Chase's Appeal from Probate

18 A. 96, 57 Conn. 236, 1889 Conn. LEXIS 18
CourtSupreme Court of Connecticut
DecidedApril 5, 1889
StatusPublished
Cited by5 cases

This text of 18 A. 96 (Chase's Appeal from Probate) is published on Counsel Stack Legal Research, covering Supreme Court of Connecticut primary law. Counsel Stack provides free access to over 12 million legal documents including statutes, case law, regulations, and constitutions.

Bluebook
Chase's Appeal from Probate, 18 A. 96, 57 Conn. 236, 1889 Conn. LEXIS 18 (Colo. 1889).

Opinion

Pardee, J.

In February, 1886, Brown & Brothers, a corporation located within the probate district of Waterbury, went into insolvency; the appellants Chase and Lewis were appointed trustees of its assigned estate; and commissioners were appointed to receive and pass upon such claims as might be presented against it.

The Rational Shoe & Leather Bank of New York, the appellee, and Franklin Farrel one of the appellants, claimed to be the chief creditors. The bank presented as claims in its favor three notes aggregating $29,900 ; Farrel presented claims in his favor amounting to about $175,000. The appellants denied that the claim of the bank was against the corporation of Brown & Brothers, and insisted that it was against one William H. Brown.

The commissioners, finding that the claim of the bank was against Wm. H. Brown, rejected it. The bank appealed to the Superior Court from the doings of the commissioners in disallowing its claim. That court, upon hearing, found that its claim was against the corporation of Brown & Brothers, reversed the finding of the commissioners, and allowed the claim against the estate of the corporation. The trustees appealed from the judgment of the Superior Court to this court, and this court affirmed the action of the Superior Court. Thus the claims of the Shoe & Leather Bank, to the extent of said sum of $29,900 against the estate of the corporation, became fixed by judgment of court, conclusive upon all parties as to the amount; all interests being represented; the Shoe & Leather Bank on one side, the trustees, representing all other creditors, upon the other.

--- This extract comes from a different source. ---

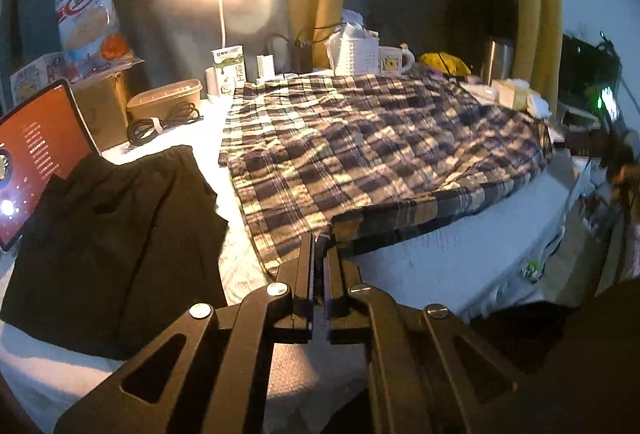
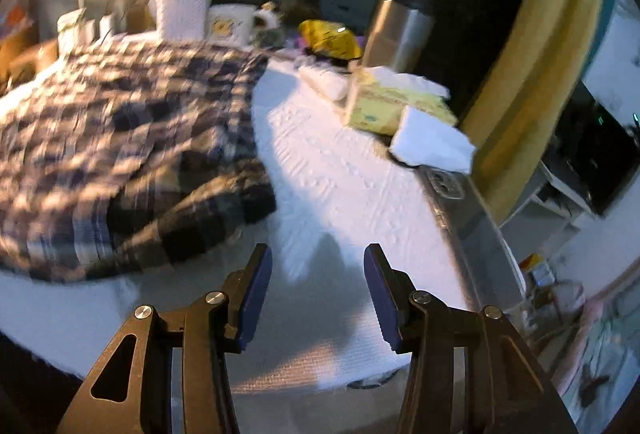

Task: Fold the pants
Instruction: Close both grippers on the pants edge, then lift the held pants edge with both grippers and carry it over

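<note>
The plaid pants (image 1: 360,150), checked in dark navy, cream and tan, lie spread wide and mostly flat over the white-covered worktop (image 1: 460,254), wrinkled in places. Along their near edge a strip of cloth is turned up and over onto itself, raised off the surface. In the right wrist view the same pants (image 2: 120,138) appear blurred, their near hem bunched in loose folds.
</note>
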Available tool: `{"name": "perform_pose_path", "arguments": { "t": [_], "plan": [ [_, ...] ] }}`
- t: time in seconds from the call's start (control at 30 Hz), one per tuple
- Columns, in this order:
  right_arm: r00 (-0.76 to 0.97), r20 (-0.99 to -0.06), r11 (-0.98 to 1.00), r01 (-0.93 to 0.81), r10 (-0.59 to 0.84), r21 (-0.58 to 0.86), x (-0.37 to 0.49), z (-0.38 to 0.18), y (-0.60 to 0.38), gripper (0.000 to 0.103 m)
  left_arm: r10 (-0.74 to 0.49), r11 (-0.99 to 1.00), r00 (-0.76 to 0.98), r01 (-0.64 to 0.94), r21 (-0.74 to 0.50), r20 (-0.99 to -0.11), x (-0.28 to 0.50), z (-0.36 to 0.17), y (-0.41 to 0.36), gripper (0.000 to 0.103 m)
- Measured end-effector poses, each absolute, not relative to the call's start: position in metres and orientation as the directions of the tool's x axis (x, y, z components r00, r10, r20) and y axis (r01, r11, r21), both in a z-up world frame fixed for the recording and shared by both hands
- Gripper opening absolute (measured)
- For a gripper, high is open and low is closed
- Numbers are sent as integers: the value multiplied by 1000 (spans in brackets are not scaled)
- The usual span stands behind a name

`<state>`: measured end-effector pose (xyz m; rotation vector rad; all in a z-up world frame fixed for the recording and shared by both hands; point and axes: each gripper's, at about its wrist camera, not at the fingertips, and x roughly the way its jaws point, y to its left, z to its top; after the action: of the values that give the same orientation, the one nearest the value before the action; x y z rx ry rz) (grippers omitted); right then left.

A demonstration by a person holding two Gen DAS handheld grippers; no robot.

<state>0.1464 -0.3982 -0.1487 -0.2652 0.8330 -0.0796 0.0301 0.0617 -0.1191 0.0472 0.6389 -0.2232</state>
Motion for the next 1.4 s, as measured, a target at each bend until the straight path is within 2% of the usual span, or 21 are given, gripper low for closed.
{"name": "perform_pose_path", "arguments": {
  "t": [0.03,0.07,0.1,0.13,0.23,0.37,0.4,0.43,0.5,0.53,0.8,1.13,1.4],
  "plan": [
    [666,-730,959,-78,-153,-272,147,-153,-393,53,-194,976,780,217,-34,-595,32,-117,64,2],
    [669,-731,947,-133,-132,-292,147,-157,-385,68,-194,976,780,212,-41,-595,33,-115,65,2],
    [679,-725,934,-177,-112,-310,146,-160,-377,89,-194,977,781,208,-46,-594,34,-114,67,2],
    [692,-717,920,-222,-85,-323,145,-162,-369,96,-193,978,782,205,-48,-593,35,-113,68,2],
    [715,-698,901,-281,-34,-331,149,-164,-352,97,-178,981,786,186,-48,-592,39,-110,73,2],
    [734,-678,933,-221,-34,-285,167,-164,-355,97,-176,982,791,179,-53,-586,42,-106,77,2],
    [736,-677,942,-211,-22,-260,170,-163,-357,95,-175,983,792,178,-53,-585,43,-104,77,2],
    [738,-675,948,-211,-6,-239,173,-161,-358,88,-179,982,795,180,-56,-580,43,-102,77,2],
    [739,-674,955,-210,14,-211,176,-160,-358,30,-186,981,802,183,-62,-567,44,-98,77,2],
    [738,-675,957,-198,4,-211,178,-160,-358,27,-189,981,807,183,-68,-560,45,-97,77,2],
    [754,-656,974,-170,28,-153,175,-146,-364,25,-215,977,838,182,-113,-501,55,-78,76,2],
    [814,-579,981,-151,51,-125,172,-99,-366,25,-141,990,873,125,-65,-467,66,-41,79,2],
    [837,-538,985,-160,102,-62,179,-70,-370,25,-119,992,911,91,-88,-395,75,-12,87,2]
  ]
}}
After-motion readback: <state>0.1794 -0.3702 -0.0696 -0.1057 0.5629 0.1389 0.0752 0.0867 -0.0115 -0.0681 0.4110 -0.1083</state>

The trustees having reduced the assets into money hold it as a fund in trust for the equal benefit of all creditors [260]*260whose claims have been duly presented and allowed, or established by final judgment of court uuappealed from. But when the probate court reached the final act of division of the fund it was found that it was less than the amount of the debts. Therefore the trustees and Farrel, alleging that it would be grossly unjust and contrary to equity and good conscience to pay anything to the bank until the claims of Farrel for obligations assumed by him in favor of the corporation under his contract, trusting to the representations made by the bank as to the amount of the indebtedness of the corporation to it, should be paid or satisfied, applied to the probate court for an order directing the trustees to pay the claims of Farrel -before paying any dividend to the defendant.

The probate court upon hearing dismissed the application. The trustees and Farrel appealed to the Superior Court, and that court has reserved the question for the advice of this court.

What we have thus far called the Farrel claim is made up of claims presented by sundry banks upon paper indorsed by Farrel for Brown & Brothers, under a contract made by him on the 23d of August, 1884, the facts with regard to which will be more fully stated hereinafter; but since the report of the commissioners allowing these claims to the parties presenting them was made, Farrel has paid or assumed all the indebtedness upon which these claims were based, and is now the owner of the claims so allowed and entitled to the dividend thereon. To save unnecessary verbiage we shall therefore call this entire class of claims, Farrel’s claim. He had in addition a claim of his own, not connected with these transactions, of about $20,000, which was presented by him and allowed.

The principal question in the case is this:—Is it within the power of the probate court to determine whether or not, upon the facts found, there is an equitable estoppel which will prevent the bank from receiving any dividend upon its claim of $29,900, until Farrel has received upon his claim for moneys advanced to and liabilities assumed for Brown [261]*261& Brothers the full dividend that he would have received if the bank’s claim of $29,900 had not been presented or allowed. And if such an equitable estoppel exists, can the probate court enforce it?

Of course back of all this lies the question whether, upon the facts found, there exists such an estoppel as would be recognized and enforced by a court of equity. This question it is for us to determine.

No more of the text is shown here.